Albares ha iniciado una ronda de contactos para cursar invitaciones oficiales y reforzar la presencia de líderes de la región. En República Dominicana, el ministro se ha reunido con el canciller Roberto Álvarez y con las autoridades del país, uno de los actores con mayor implicación en el espacio iberoamericano. La agenda española incluye también contactos con otros gobiernos latinoamericanos, entre ellos México, cuya presidenta, Claudia Sheinbaum, es considerada una presencia clave para dar relevancia política a la cumbre.

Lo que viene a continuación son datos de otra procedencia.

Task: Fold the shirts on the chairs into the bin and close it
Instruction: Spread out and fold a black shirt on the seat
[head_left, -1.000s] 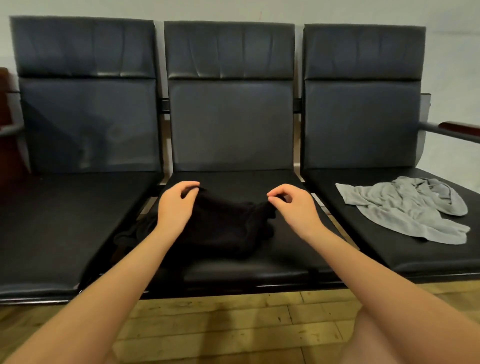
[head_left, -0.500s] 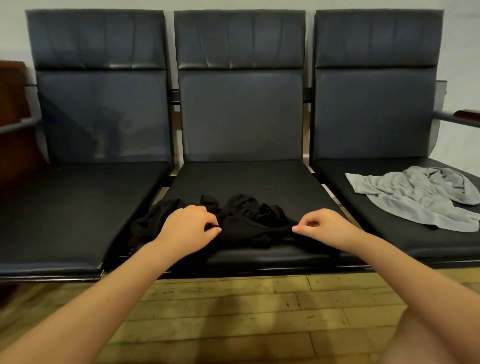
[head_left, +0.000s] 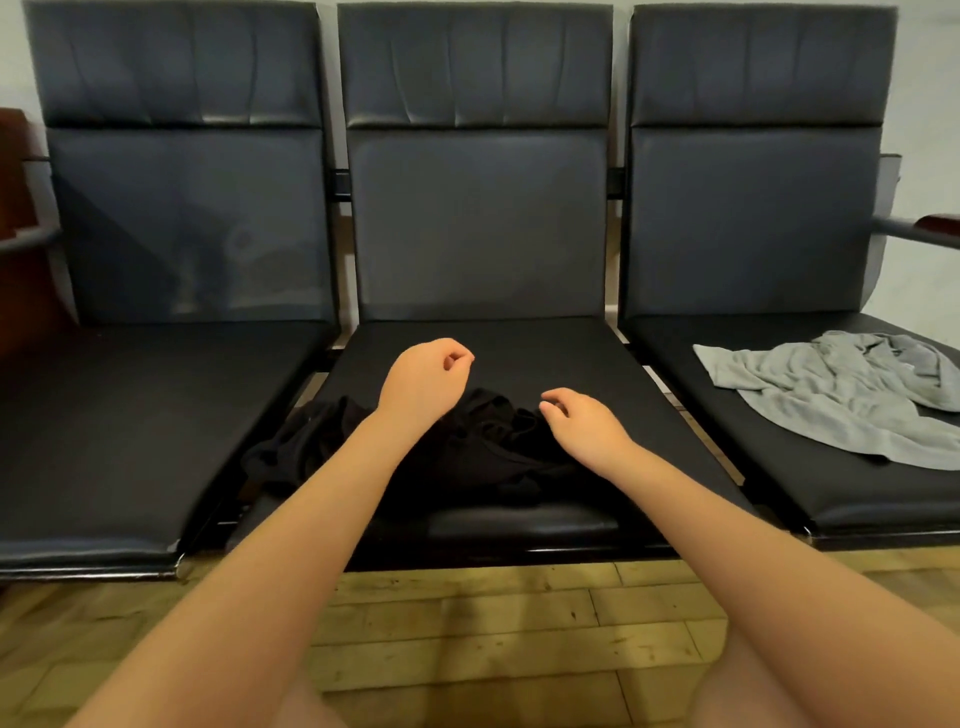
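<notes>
While both forearms reach over middle chair (head_left: 478, 234), black shirt (head_left: 483, 447) lies crumpled on its seat, toward front edge. Left hand (head_left: 423, 379) above shirt's far side, fingers curled, grip holding nothing. Right hand (head_left: 584, 428) over shirt's right part, fingers loosely bent; whether grip pinches cloth, cannot tell. Grey shirt (head_left: 836, 395) rumpled on right chair (head_left: 753, 208) seat. Left chair (head_left: 182, 208) alongside. Wood floor (head_left: 493, 634) below.
</notes>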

El caso de Venezuela, sin embargo, introduce una dificultad añadida. Delcy Rodríguez asumió la presidencia encargada tras la captura de Nicolás Maduro en Caracas por parte de Estados Unidos el pasado mes de enero, según recogen las informaciones publicadas este martes. Su figura concentra ahora buena parte de las tensiones entre la nueva etapa política venezolana, el reconocimiento internacional y las sanciones que la Unión Europea mantiene vigentes.

España sostiene que la presencia de la mandataria venezolana puede encajar en las excepciones previstas para reuniones internacionales de este tipo, aunque la situación no está exenta de obstáculos. Las sanciones europeas contra Rodríguez, impuestas desde 2018, fueron justificadas por la UE por su papel en el deterioro democrático y las violaciones de derechos humanos en Venezuela. El Gobierno español ha pedido que se revise esa situación, pero el levantamiento de las medidas requiere unanimidad entre los Veintisiete, un consenso que no se da por hecho.

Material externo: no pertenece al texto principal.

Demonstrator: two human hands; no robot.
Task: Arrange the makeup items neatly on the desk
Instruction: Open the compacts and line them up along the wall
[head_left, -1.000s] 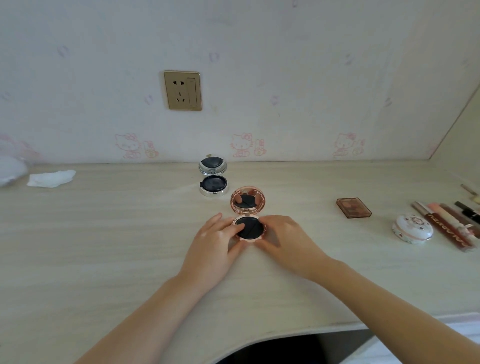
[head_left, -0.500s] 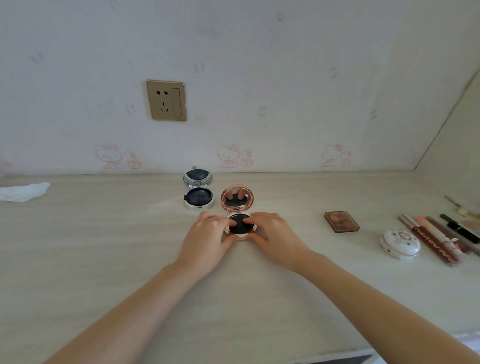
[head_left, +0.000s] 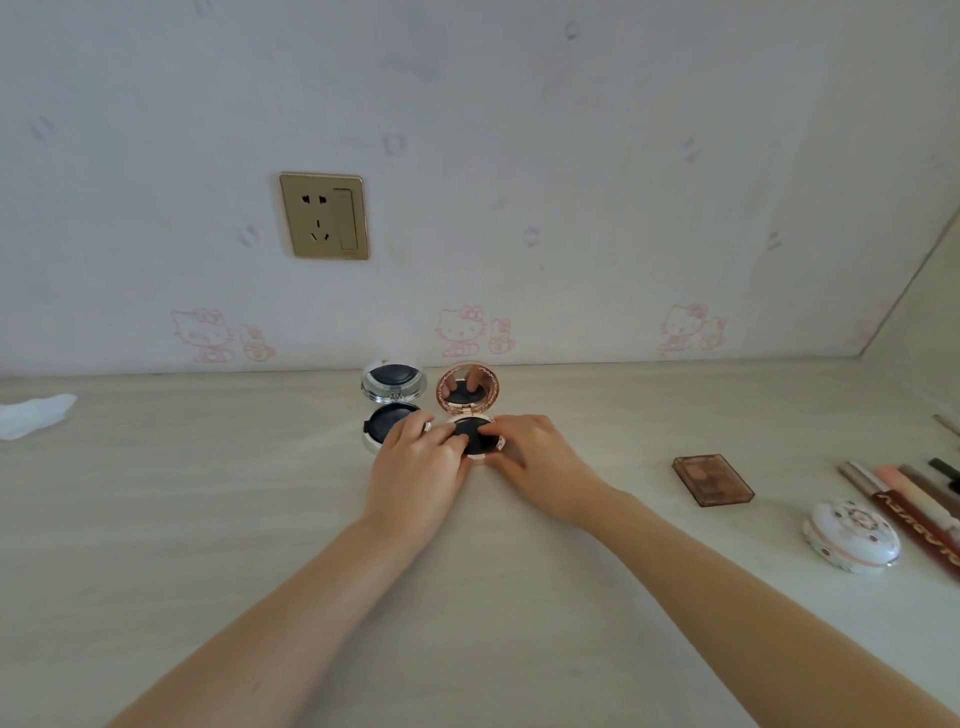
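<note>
Both hands grasp the open rose-gold compact (head_left: 474, 415) at the back middle of the desk (head_left: 208, 519).

Its mirrored lid stands up, reflecting fingertips; the left hand (head_left: 415, 467) and right hand (head_left: 540, 457) curl round the black-padded base from either side. Just beside it on the left, touching or nearly so, sits an open silver compact (head_left: 390, 408), its base partly under the left fingers. Well apart to the right lie a brown palette (head_left: 712, 479), a white round case (head_left: 852, 535) and a row of lip-product tubes (head_left: 904, 504). A white tissue (head_left: 34, 414) lies far left.
</note>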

La posición de Madrid responde a una lógica que Exteriores viene defendiendo desde hace años: mantener canales abiertos con América Latina incluso cuando existen diferencias políticas profundas. En el caso venezolano, esa apuesta se traduce ahora en una normalización gradual del contacto institucional, en línea con el nuevo tablero abierto tras los cambios políticos en Caracas y con el respaldo tácito de Washington a la actual autoridad venezolana, según las informaciones publicadas.

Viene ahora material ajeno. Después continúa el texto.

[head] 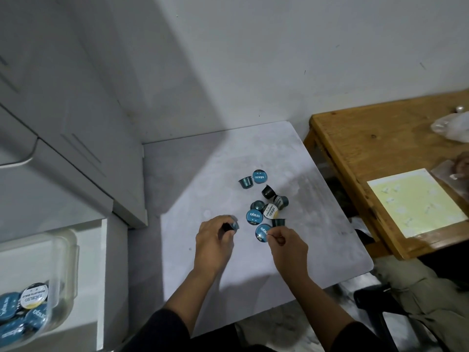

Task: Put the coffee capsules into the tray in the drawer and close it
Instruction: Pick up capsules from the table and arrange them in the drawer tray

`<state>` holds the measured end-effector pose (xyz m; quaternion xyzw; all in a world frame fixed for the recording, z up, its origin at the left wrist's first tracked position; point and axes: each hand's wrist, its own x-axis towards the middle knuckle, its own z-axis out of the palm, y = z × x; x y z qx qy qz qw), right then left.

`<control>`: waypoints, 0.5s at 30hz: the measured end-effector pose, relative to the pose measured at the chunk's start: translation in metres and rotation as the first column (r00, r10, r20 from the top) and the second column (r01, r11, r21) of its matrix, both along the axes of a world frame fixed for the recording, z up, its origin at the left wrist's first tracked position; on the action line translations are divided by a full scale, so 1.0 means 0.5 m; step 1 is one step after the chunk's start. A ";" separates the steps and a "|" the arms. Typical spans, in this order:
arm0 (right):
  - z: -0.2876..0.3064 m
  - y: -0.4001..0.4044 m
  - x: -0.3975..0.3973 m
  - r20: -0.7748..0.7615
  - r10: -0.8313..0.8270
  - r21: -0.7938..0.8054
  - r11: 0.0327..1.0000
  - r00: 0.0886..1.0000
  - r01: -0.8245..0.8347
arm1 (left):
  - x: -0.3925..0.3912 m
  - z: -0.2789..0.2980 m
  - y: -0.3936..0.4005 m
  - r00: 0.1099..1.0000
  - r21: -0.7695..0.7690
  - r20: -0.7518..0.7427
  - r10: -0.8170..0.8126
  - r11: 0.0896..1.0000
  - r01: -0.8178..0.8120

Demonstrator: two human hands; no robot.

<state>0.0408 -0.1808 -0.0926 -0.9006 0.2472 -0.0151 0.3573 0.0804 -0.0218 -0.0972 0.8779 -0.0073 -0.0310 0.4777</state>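
Note:
Several blue and dark coffee capsules (254,216) lie scattered on a small grey table (203,174). My left hand (214,240) is closed around a dark capsule (232,226) at the left of the pile. My right hand (286,246) pinches the rim of a blue-lidded capsule (262,232) at the near edge of the pile. At the lower left an open white drawer (104,275) holds a clear plastic tray (68,262) with several capsules (33,295) inside.
A grey cabinet (63,123) stands on the left above the drawer. A wooden table (368,148) on the right carries a yellow sheet (413,201) and plastic bags (454,128). Another person's leg (431,288) shows at the lower right.

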 end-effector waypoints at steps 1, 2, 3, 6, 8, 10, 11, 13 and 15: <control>0.000 -0.001 0.000 0.004 -0.014 0.027 1.000 1.000 0.014 | -0.004 0.002 0.000 0.999 -0.017 -0.024 0.034 0.999 -0.034; 0.000 -0.001 -0.001 0.008 -0.031 0.061 0.998 0.999 0.031 | -0.009 0.003 0.001 0.997 -0.037 -0.051 0.064 0.997 -0.066; -0.001 -0.001 -0.002 0.010 -0.049 0.101 0.994 0.999 0.047 | -0.013 0.003 0.001 0.993 -0.057 -0.079 0.088 0.994 -0.092; 0.003 -0.001 -0.004 0.001 -0.077 0.184 0.980 0.997 0.076 | -0.026 0.007 -0.001 0.980 -0.125 -0.154 0.126 0.981 -0.146; 0.006 -0.002 -0.004 -0.022 -0.094 0.229 0.969 0.995 0.097 | -0.029 0.017 -0.009 0.968 -0.182 -0.204 0.145 0.966 -0.183; 0.008 -0.003 -0.004 -0.054 -0.119 0.269 0.955 0.991 0.129 | -0.030 0.027 -0.019 0.957 -0.227 -0.240 0.162 0.949 -0.217; 0.009 -0.005 -0.005 -0.064 -0.123 0.278 0.951 0.990 0.136 | -0.030 0.030 -0.024 0.952 -0.248 -0.252 0.175 0.939 -0.238; 0.013 -0.007 -0.006 -0.074 -0.127 0.299 0.943 0.989 0.143 | -0.029 0.035 -0.035 0.935 -0.286 -0.286 0.207 0.913 -0.290; 0.018 -0.010 -0.007 -0.080 -0.147 0.343 0.924 0.986 0.166 | -0.025 0.039 -0.045 0.917 -0.295 -0.325 0.233 0.896 -0.332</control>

La invitación, no obstante, previsiblemente provocará críticas en la derecha española, que ya ha convertido la relación del Gobierno con Venezuela en uno de sus ejes de desgaste político. La presencia de Rodríguez en Madrid serviría al PP y a Vox para reactivar sus acusaciones contra el Ejecutivo de Pedro Sánchez, pese a que Exteriores insiste en que la Cumbre Iberoamericana no puede funcionar con exclusiones selectivas si aspira a representar al conjunto de la comunidad iberoamericana.

Para Moncloa, el cálculo es distinto. La Cumbre de Madrid ofrece a España la posibilidad de reivindicar su papel como puente entre Europa y América Latina, especialmente en un momento en el que la UE busca reforzar sus alianzas exteriores y diversificar sus relaciones políticas y económicas. La participación de Venezuela, incluso con una dirigente sancionada, sería presentada por el Gobierno como una cuestión de eficacia diplomática: hablar con todos para poder influir en todos.

La cita se celebrará bajo el lema “Iberoamérica. Juntos construimos nuestra comunidad. Juntos la proyectamos hacia el futuro y hacia el mundo”, una formulación que resume la intención española de proyectar el foro más allá de las declaraciones finales habituales. El reto será transformar ese lema en una cumbre con contenido político real, capaz de reunir a gobiernos de distinto signo y de sortear las tensiones entre democracia, derechos humanos, sanciones y reconocimiento institucional.